--- Problem to work on ---
The stretch from the line with "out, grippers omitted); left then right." through the line with "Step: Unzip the" in the records below: write it out exactly, and nothing else.

(Dataset entries)

:::::

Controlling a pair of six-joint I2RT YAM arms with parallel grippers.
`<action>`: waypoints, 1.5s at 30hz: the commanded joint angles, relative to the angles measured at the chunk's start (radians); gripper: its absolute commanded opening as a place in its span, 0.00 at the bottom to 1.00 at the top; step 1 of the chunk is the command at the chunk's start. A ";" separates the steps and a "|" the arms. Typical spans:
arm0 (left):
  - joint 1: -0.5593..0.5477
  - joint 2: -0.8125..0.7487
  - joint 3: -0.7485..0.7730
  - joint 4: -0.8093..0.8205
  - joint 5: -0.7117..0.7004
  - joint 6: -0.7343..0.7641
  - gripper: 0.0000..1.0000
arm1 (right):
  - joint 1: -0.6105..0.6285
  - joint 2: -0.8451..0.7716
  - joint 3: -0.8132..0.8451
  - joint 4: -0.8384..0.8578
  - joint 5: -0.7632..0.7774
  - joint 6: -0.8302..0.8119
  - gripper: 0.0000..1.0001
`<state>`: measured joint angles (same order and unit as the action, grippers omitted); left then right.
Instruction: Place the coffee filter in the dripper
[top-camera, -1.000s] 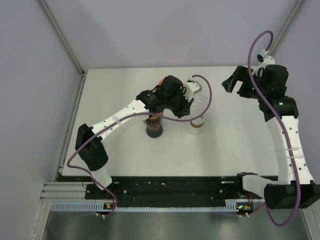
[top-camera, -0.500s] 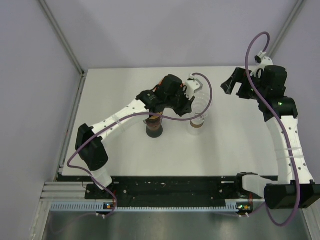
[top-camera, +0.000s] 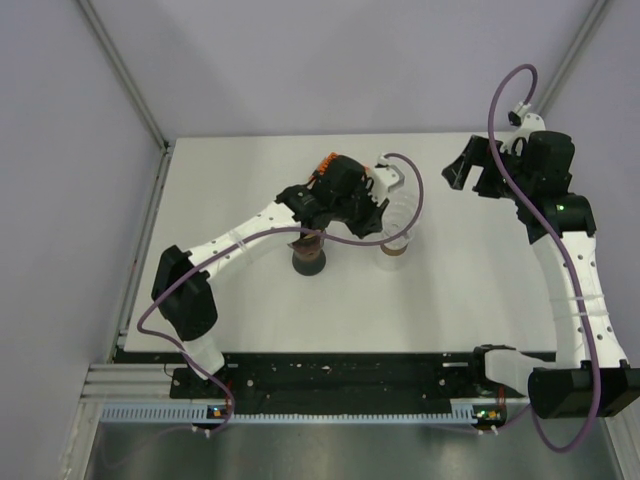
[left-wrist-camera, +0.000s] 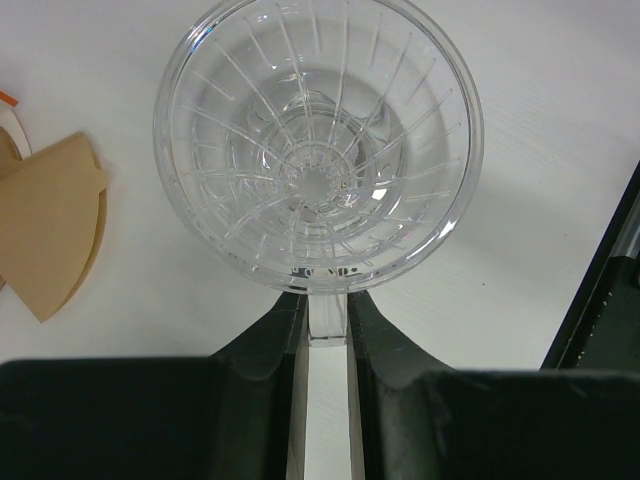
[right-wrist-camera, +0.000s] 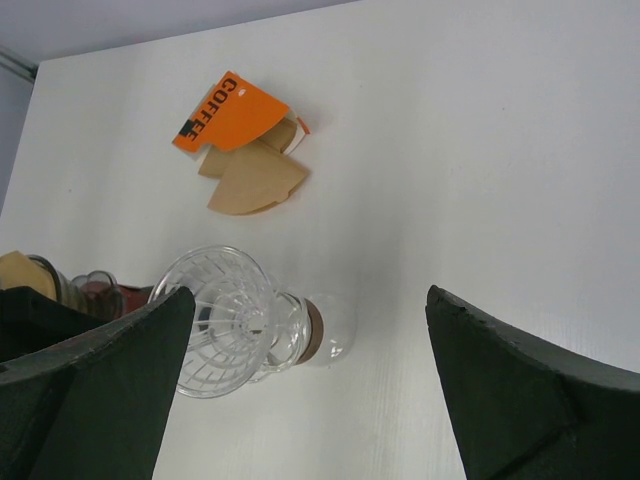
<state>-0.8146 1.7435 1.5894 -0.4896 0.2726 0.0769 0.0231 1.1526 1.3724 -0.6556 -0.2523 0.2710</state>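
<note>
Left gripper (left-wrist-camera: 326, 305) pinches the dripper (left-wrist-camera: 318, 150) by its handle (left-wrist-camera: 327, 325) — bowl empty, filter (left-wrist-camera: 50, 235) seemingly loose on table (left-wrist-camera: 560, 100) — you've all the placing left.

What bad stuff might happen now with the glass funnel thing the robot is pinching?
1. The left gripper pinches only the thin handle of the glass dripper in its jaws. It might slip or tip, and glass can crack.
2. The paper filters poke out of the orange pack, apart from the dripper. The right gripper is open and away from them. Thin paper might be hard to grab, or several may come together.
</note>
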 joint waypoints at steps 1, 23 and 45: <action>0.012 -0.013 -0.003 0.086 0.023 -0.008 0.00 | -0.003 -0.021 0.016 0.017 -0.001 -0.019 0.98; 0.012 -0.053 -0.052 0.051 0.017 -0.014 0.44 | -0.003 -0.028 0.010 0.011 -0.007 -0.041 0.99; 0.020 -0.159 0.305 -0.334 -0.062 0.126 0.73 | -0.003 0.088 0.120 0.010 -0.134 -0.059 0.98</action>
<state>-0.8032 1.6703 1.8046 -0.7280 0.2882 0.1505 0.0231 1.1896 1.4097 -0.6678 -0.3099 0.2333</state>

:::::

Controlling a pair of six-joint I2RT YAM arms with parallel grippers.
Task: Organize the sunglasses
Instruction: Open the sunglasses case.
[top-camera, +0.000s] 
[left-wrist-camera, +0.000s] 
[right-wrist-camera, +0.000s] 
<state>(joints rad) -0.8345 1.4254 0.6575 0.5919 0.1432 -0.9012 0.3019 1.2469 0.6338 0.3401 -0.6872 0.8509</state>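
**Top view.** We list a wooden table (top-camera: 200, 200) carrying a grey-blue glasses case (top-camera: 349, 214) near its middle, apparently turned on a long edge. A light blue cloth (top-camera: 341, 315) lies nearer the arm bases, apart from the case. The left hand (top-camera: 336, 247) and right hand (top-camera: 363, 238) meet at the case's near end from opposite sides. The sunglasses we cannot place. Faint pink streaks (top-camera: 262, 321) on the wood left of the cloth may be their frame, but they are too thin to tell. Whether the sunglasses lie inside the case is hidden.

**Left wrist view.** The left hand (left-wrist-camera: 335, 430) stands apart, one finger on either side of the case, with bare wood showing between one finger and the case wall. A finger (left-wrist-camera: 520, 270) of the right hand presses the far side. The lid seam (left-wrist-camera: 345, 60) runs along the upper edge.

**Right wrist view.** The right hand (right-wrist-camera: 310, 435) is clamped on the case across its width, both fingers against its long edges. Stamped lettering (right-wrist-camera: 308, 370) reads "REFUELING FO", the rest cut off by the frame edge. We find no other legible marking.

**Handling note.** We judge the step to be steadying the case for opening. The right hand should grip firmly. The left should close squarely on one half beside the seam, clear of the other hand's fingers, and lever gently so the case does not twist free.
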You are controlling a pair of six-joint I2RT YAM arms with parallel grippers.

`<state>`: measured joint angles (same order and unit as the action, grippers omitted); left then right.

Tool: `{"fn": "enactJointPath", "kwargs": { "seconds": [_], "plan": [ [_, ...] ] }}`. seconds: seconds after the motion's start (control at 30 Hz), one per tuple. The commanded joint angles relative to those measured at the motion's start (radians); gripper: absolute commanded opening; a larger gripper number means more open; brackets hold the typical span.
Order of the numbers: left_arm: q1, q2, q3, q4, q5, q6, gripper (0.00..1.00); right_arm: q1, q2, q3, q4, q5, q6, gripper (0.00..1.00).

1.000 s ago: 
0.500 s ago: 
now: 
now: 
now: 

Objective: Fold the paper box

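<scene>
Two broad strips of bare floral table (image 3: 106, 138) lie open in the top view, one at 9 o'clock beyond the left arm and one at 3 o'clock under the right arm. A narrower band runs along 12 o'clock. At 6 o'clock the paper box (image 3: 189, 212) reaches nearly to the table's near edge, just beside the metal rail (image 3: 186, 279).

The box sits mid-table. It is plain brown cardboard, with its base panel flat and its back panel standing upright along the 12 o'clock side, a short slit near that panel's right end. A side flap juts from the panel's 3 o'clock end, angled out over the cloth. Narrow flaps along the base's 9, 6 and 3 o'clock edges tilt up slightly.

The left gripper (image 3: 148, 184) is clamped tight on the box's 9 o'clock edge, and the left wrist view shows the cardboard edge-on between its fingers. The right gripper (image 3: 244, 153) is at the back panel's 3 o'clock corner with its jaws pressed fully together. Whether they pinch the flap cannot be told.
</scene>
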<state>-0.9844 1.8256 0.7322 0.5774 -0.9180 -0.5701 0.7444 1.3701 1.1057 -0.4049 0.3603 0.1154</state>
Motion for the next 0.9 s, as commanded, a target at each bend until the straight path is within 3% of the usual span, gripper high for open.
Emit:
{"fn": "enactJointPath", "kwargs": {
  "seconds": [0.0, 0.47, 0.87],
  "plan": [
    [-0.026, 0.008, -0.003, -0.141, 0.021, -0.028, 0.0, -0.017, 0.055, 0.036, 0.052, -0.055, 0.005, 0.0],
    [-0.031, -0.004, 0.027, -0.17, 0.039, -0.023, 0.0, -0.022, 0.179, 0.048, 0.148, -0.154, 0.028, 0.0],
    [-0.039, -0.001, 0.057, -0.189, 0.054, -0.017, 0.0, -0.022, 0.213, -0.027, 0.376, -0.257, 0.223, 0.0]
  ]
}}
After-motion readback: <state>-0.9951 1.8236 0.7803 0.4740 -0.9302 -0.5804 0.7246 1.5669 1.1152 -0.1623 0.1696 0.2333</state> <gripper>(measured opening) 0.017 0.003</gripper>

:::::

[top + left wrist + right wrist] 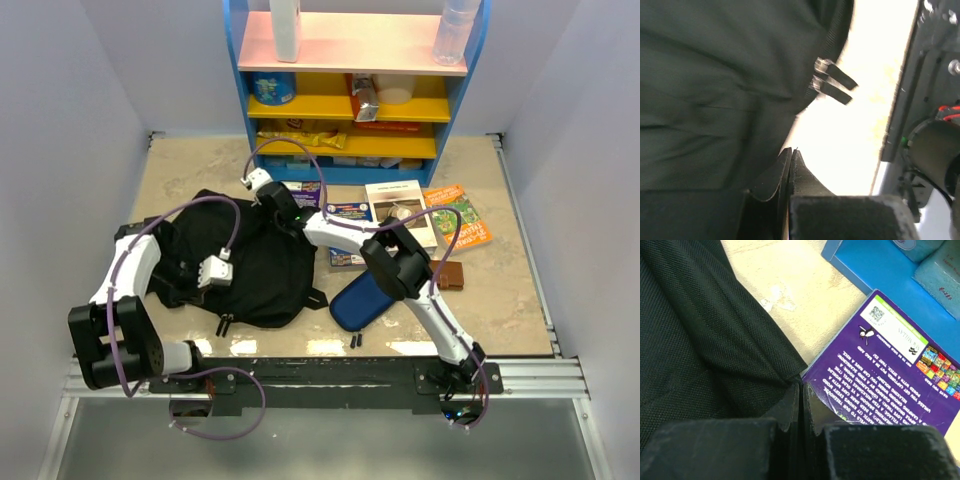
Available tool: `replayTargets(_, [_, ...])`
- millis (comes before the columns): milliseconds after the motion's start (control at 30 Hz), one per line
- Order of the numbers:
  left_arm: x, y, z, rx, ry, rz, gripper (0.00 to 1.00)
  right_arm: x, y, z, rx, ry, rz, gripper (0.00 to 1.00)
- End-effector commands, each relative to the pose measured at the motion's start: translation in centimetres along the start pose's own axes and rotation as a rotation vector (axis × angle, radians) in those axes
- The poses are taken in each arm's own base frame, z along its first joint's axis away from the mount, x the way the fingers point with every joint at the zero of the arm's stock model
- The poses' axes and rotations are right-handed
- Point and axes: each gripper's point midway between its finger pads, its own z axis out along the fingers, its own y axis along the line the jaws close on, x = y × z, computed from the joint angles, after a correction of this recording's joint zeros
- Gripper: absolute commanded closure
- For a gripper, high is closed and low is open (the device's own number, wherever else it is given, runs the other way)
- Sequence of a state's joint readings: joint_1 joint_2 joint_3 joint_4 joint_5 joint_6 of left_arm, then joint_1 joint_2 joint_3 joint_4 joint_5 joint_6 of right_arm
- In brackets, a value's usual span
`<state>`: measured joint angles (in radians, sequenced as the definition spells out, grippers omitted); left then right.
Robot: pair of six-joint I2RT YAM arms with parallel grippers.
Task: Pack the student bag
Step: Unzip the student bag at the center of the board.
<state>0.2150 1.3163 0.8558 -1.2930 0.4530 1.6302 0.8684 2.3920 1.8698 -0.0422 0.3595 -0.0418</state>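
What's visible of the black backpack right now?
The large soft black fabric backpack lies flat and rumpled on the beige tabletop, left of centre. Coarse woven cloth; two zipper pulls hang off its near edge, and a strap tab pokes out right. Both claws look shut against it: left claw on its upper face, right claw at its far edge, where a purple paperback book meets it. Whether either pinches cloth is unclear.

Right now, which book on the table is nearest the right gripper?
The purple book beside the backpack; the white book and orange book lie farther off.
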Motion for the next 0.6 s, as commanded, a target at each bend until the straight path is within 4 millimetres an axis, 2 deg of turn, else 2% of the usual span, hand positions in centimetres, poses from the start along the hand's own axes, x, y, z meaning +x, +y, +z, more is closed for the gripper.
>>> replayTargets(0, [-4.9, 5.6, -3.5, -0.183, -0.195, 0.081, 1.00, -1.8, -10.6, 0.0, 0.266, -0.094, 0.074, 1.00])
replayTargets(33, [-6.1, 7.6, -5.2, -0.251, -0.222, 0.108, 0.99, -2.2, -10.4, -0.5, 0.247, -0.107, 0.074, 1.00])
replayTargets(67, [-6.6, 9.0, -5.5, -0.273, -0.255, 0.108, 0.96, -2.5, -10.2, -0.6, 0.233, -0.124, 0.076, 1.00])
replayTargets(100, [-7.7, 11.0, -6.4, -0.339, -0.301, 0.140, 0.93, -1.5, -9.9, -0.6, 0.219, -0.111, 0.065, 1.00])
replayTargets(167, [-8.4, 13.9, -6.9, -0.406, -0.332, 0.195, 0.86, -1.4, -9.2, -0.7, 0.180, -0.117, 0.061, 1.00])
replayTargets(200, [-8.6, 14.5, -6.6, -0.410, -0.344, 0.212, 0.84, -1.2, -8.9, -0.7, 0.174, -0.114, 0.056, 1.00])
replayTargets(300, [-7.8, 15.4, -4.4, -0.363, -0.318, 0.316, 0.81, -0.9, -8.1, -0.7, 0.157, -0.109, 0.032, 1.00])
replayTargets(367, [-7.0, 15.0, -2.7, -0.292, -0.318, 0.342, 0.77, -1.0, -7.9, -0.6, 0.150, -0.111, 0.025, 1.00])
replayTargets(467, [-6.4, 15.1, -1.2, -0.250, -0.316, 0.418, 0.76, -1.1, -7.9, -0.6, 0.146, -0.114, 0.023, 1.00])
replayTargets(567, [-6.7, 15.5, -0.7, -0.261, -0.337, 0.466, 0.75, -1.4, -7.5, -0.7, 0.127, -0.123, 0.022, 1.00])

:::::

--- Solved exercise ---
`<state>`: measured joint angles (in radians, sequenced as the definition spells out, grippers omitted); left then right.
Robot: pair of six-joint I2RT YAM arms with parallel grippers.
Task: Pack the student bag
Step: Unzip the student bag at the center of the board.

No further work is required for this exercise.